I'd recommend thinking long and hard about whether you really want these to incubate. The market is flooded with barn owls and it isn't getting any better. People are struggling to give them away at the moment, and often the people looking for them are chavs who want something new and 'cool'.

: victory:


----------



## gaz0123 (Aug 19, 2008)

I'm planning on keeping them in there until the fledge then take them out, I've already started my records and both eggs look fine. I'm planning on keeping them as I love barn owls, I'm going to interact with them a lot when they are old enough as family love seeing them, I said when I got them I'm not going to try and breed them but if they do lay I will keep them

How do I go about getting them rung? Ring the ibr tell them how many hatched and give the parents ring number to them?


----------



## LoveForLizards (Apr 20, 2008)

gaz0123 said:


> I'm planning on keeping them in there until the fledge then take them out, I've already started my records and both eggs look fine. I'm planning on keeping them as I love barn owls, I'm going to interact with them a lot when they are old enough as family love seeing them, I said when I got them I'm not going to try and breed them but if they do lay I will keep them
> 
> How do I go about getting them rung? Ring the ibr tell them how many hatched and give the parents ring number to them?


Don't expect to be able to interact with them too much if you're allowing the parents to rear. There's a very, very good reason people imprint, and some go so far as to say it's abusive to attempt to man down a parent reared owl such as the barn owl.
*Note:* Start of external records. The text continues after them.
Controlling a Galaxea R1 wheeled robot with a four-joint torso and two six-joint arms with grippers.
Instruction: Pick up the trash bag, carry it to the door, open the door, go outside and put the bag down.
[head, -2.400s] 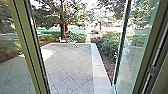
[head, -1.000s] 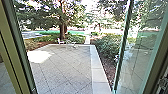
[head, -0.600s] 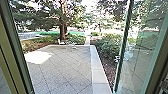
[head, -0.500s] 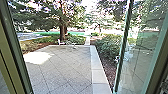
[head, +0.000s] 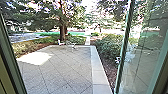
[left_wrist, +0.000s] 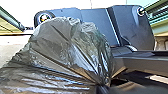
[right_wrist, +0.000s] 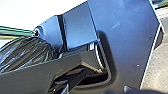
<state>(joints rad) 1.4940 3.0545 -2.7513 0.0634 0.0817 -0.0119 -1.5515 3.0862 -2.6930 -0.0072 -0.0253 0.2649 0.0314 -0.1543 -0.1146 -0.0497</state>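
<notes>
A paved patio (head: 67, 67) spreads out ahead in the head view, its slabs laid on the diagonal, with a paler paving strip (head: 98, 70) along its right edge. Beyond its far end stands a broad tree (head: 62, 20), branches reaching over low greenery. A glass door panel (head: 142, 57) stands to the right, edged by a narrow dark green upright, and a greenish door frame (head: 11, 57) slants down at the left; the doorway between them is open onto the patio. Leafy shrubs (head: 110, 45) fill a mulched bed (head: 108, 67) between the pale strip and the glass. A patch of sunlight (head: 36, 58) lies on the near left slabs (bright enough to wash them nearly white).

The trash bag (left_wrist: 60, 50), black and shiny, bulges in front of the robot's body in the left wrist view. Its folds draw together tightly at the left gripper (left_wrist: 102, 87), which is clenched on the gathered plastic. As for the right gripper, I cannot tell whether it is clenched or released.

Smallest are some white objects (head: 73, 46) at the patio's far end (furniture or not, too small to tell) and a little white shape (head: 117, 59) beside the glass panel's edge.
</notes>
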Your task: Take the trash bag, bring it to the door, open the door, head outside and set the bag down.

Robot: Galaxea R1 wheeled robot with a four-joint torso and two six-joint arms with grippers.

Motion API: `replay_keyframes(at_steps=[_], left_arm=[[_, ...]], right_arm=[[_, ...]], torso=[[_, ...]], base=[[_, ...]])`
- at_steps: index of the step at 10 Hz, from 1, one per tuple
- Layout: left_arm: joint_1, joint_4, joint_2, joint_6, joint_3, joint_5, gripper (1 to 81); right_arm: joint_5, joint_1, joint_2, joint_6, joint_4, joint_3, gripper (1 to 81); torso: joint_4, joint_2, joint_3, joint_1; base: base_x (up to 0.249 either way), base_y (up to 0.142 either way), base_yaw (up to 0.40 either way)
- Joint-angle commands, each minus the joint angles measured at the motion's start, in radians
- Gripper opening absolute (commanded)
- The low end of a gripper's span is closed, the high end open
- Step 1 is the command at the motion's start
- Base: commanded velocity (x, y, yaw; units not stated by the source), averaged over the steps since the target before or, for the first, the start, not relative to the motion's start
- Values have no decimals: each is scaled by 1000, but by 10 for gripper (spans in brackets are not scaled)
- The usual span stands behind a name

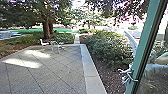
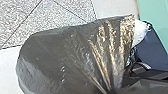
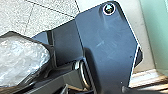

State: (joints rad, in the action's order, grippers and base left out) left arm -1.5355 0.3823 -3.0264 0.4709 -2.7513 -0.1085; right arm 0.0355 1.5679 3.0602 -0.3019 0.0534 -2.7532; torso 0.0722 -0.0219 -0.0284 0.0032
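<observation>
Left wrist view: dark, full trash bag (image 2: 55,57), folds converging, across speckled paving (image 2: 15,17) and its pale edge (image 2: 8,70). Head view: green frame (image 1: 143,40) near shrubs (image 1: 107,47); pale furniture (image 1: 44,43) toward the paving's far edge. Left and right jaws: cannot tell whether apart, together or clamped.

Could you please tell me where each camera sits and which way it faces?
Head view: high on the robot, looking forward and down over the paving, bushes and green frame.
Left wrist view: on the left arm, looking down at the trash bag, with a dark robot plate.
Right wrist view: on the right arm, looking down past another dark robot plate.
Both wrist views share the paving below.
</observation>
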Motion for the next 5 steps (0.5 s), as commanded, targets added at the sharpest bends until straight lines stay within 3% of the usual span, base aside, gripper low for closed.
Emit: replay_keyframes(at_steps=[1, 5], left_arm=[[48, -7, 3, 5, -2, 52, 10], [47, -7, 3, 3, -2, 52, 10]], right_arm=[[-48, -47, 2, 3, 6, 1, 811], [-49, -47, 2, 3, 6, 1, 811]], torso=[[0, 0, 0, 0], [0, 0, 0, 0]], base=[[94, 0, 0], [94, 0, 0]])
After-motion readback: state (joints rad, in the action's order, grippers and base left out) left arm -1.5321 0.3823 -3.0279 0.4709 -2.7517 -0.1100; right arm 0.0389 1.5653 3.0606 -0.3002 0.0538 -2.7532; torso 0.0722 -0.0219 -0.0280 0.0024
If you want friendly, calm, happy barn owls without stress for both you and them, imprint all the way.

You can find all of the info for IBR breeder rings on the website, and you can order the application forms and rings from there.

You may also want to inform Animal Health. Whilst we were told this year that animals not being exported, imported or used for 'entertainment' (i.e. in a public facility or in displays) wouldn't need A10s and separate rings, you may want to call up and talk to them just in case.


----------



## gaz0123 (Aug 19, 2008)

tonight she has just laid her 3rd egg


----------



## rosy boa mad (Aug 17, 2008)

congrats good luck :2thumb:


----------



## corvid2e1 (Jan 21, 2007)

Mark the Eggs as she is laying them. We had one female who layed 11 in one clutch, and you do not want that many, so need to be removing eggs once she has layed the number you want. don't forget she is already incubating the first ones so by the time the last is layed, the first could be very close to hatching, hence the need to know which is which when destroying them! Would definetly recomend hand rearing. many other species you can socialise parent reared birds later on, but realy doesn't work well with owls. you are likely to end up with wild, scatty birds flying around your aviary that you can do nothing with. If you ever plan on doing anything with them in the future (bear in mind future is the next 20 odd years, the rest of their lifespan) i.e selling, breeding to sell, showing to public etc, then they will need an A10 and preferably a closed ring, which needs to be fitted very young. Also, completly agree with Loveforlizards. The market is saturated already, and Barn Owls can very easily produce large numbers of chicks. Breed one or two to keep yourself if you want to, but be very careful about producing too many that you can't find good homes for. For future clutches that you don't want to hatch, don't just constantly remove eggs as she will just lay more, and this is a masive drain on her body. Remove a couple and hard boil them, then give them back, or replace with dummy pigeon eggs and allow her to sit to get it out of her system.


----------



## Takora (Feb 29, 2012)

Please, please listen to others advice on here, they are absolutely correct. Do you have enough aviary space for approximately 11 'wild', solitary, barn owls? Are there enough homes out there for 11 barn owls when there are soooooo many looking at the moment? I hope you've put dummy eggs in, and you'll be taking the the owlets out at the age between 1week old and 3weeks old, or expect permanent nerve damage to your hands and face 

Owls have a small and specialised brain, which means under no circumstances can you tame a parent reared owl once their fear response kicks in... this is usually around 4-5weeks old. They are extremely instinctive, so once something in their environment changes, they really struggle to adapt, which is why its so important to handrear.

I wish you luck, please let us know how you get on.

All the best!


----------



## gaz0123 (Aug 19, 2008)

Takora said:


> Please, please listen to others advice on here, they are absolutely correct. Do you have enough aviary space for approximately 11 'wild', solitary, barn owls? Are there enough homes out there for 11 barn owls when there are soooooo many looking at the moment? I hope you've put dummy eggs in, and you'll be taking the the owlets out at the age between 1week old and 3weeks old, or expect permanent nerve damage to your hands and face
> 
> Owls have a small and specialised brain, which means under no circumstances can you tame a parent reared owl once their fear response kicks in... this is usually around 4-5weeks old. They are extremely instinctive, so once something in their environment changes, they really struggle to adapt, which is why its so important to handrear.
> 
> ...


this will probably be the only clutch i let her hatch, i will be keeping 3 of them and will be ordering aviaries in the next few days ready, the 4th one will be going to a friend of mine who also keeps BOPS, also i will be taking them out at around 2 weeks so might get to keep one of my hands lol

thanks for the concern about this guys and girls, i wouldnt let her hatch them if i didnt know if i had the room etc for them  will post when they hatch and how they get on


----------



## aidey07 (Nov 16, 2008)

congrats:2thumb:


----------